Film critic Roger Ebert gave the film four out of four stars and described it as "funny and touching in so many different ways." In his review for The New York Times, A.O. Scott wrote, "The movie's real pleasures are to be found not in its story but in its profusion of funny, offbeat scenes. It's the kind of picture that invites you to go back and savor your favorite moments like choice album cuts." Richard Corliss of Time praised the film's screenplay for "giving each character his reasons, making everyone in the emotional debate charming and compelling, creating fictional people who breathe in a story with an organic life." In her review for the L.A. Weekly, Manohla Dargis wrote that "the film shimmers with the irresistible pleasures that define Hollywood at its best—it's polished like glass, funny, knowing and bright, and filled with characters whose lives are invariably sexier and more purposeful than our own." Peter Travers of Rolling Stone wrote, "Not since A Hard Day's Night has a movie caught the thrumming exuberance of going where the music takes you." In his review for Newsweek, David Ansen wrote, "Character-driven, it relies on chemistry, camaraderie, a sharp eye for detail and good casting." Entertainment Weekly put it on its end-of-the-decade, "best-of" list, saying, " Every Cameron Crowe film is, in one way or another, about romance, rock & roll, and his romance with rock & roll. This power ballad of a movie, from 2000, also happens to be Crowe's greatest film thanks to the golden gods of Stillwater and their biggest fan, Kate Hudson's incomparable Penny Lane."

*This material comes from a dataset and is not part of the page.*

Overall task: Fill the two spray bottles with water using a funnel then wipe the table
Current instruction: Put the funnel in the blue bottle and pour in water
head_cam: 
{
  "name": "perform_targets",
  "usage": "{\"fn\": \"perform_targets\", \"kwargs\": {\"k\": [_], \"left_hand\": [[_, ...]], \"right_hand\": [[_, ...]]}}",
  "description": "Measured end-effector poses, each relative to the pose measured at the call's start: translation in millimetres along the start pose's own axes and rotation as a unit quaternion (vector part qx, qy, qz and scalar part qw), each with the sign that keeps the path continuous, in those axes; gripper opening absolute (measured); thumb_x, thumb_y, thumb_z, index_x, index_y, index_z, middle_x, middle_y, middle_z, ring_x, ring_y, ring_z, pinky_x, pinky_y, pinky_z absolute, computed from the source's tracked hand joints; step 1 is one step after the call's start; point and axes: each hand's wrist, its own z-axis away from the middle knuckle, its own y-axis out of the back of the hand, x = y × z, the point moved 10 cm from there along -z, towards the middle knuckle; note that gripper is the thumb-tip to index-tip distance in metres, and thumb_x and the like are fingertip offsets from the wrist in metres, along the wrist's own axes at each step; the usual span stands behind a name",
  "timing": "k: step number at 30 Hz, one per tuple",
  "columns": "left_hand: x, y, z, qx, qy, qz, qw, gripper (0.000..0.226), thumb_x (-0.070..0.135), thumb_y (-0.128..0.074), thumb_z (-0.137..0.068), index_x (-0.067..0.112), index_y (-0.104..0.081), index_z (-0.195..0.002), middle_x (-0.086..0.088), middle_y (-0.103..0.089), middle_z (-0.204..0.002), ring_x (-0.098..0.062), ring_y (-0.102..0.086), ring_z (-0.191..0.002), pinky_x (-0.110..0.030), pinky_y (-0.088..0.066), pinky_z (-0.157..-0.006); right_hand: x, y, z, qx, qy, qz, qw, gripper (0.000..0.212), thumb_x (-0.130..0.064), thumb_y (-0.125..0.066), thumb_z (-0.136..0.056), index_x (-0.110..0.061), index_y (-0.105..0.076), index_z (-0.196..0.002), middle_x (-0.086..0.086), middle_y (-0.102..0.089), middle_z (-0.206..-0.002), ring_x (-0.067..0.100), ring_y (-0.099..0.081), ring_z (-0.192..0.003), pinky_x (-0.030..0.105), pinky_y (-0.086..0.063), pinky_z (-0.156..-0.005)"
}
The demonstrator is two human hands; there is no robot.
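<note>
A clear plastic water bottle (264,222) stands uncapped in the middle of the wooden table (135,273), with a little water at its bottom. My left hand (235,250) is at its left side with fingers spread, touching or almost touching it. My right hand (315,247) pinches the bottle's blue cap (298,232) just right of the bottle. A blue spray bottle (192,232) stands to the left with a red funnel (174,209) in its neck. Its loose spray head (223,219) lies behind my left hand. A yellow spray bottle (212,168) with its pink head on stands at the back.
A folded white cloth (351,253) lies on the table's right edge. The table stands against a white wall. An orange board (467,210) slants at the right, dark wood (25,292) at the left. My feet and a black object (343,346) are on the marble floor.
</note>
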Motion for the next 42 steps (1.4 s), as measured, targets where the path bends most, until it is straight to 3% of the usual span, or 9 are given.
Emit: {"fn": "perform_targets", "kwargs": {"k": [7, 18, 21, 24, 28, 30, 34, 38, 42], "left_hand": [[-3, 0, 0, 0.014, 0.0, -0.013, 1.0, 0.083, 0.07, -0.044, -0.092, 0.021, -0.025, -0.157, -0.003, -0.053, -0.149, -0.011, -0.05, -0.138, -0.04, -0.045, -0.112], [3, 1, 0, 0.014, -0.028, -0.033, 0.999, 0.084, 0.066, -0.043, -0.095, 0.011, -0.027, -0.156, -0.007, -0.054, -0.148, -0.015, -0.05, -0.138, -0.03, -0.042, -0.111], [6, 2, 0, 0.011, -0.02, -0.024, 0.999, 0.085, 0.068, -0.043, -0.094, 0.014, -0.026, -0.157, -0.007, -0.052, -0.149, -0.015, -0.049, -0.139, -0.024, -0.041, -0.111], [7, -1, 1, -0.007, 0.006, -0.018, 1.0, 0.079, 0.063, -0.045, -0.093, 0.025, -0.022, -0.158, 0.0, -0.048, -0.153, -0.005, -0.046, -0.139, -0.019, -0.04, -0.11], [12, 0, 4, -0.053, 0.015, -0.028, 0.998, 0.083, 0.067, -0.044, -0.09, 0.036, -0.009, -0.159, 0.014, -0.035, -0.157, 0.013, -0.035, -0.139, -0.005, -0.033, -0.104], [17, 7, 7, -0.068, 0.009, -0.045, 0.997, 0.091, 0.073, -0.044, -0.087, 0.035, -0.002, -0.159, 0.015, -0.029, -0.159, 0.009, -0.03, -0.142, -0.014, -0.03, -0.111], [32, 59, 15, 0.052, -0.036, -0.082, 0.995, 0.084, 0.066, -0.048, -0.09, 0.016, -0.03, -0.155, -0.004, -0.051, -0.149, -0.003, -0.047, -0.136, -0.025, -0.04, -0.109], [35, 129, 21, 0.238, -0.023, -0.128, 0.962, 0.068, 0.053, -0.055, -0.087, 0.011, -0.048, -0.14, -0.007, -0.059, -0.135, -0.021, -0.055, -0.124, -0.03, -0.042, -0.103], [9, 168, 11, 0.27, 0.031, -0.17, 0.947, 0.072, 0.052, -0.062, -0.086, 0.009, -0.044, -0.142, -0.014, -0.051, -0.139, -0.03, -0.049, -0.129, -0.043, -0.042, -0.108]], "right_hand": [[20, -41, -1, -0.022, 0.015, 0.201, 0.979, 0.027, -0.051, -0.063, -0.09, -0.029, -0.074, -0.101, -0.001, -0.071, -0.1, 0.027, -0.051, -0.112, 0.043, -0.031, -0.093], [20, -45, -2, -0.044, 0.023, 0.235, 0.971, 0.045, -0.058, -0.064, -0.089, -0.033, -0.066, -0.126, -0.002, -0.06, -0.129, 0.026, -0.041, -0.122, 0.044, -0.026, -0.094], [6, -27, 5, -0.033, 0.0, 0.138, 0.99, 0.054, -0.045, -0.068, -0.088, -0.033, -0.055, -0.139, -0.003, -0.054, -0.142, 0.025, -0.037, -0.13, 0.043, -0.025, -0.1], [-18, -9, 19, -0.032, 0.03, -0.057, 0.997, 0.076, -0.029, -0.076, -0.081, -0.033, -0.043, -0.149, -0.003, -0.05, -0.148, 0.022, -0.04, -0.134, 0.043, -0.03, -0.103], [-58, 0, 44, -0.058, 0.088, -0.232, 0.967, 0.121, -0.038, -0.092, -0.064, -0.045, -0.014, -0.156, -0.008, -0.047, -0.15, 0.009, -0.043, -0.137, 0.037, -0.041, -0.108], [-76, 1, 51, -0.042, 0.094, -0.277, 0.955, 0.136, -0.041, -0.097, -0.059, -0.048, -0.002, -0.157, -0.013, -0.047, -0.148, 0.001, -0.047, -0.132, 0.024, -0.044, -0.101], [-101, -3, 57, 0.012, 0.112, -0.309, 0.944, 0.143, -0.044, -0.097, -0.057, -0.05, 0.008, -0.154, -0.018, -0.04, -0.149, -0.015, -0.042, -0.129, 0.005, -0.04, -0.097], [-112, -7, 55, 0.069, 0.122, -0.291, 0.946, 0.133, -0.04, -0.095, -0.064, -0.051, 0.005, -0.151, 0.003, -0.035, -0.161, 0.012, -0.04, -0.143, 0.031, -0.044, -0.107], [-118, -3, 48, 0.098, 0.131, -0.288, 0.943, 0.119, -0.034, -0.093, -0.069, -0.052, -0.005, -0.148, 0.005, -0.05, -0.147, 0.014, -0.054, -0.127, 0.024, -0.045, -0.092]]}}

Entertainment Weekly gave the film an "A−" rating and Owen Gleiberman praised Crowe for depicting the 1970s as "an era that found its purpose in having no purpose. Crowe, staying close to his memories, has gotten it, for perhaps the first time, onto the screen." In his review for the Los Angeles Times, Kenneth Turan praised Philip Seymour Hoffman's portrayal of Lester Bangs: "Superbly played by Philip Seymour Hoffman, more and more the most gifted and inspired character actor working in film, what could have been the cliched portrait of an older mentor who speaks the straight truth blossoms into a marvelous personality." However, in his review for The New York Observer, Andrew Sarris felt that "none of the non-musical components on the screen matched the excitement of the music. For whatever reason, too much of the dark side has been left out." Desson Howe, in his review for The Washington Post'', found it "very hard to see these long-haired kids as products of the 1970s instead of dressed up actors from the Seattle-Starbucks era. I couldn't help wondering how many of these performers had to buy a CD copy of the song and study it for the first time."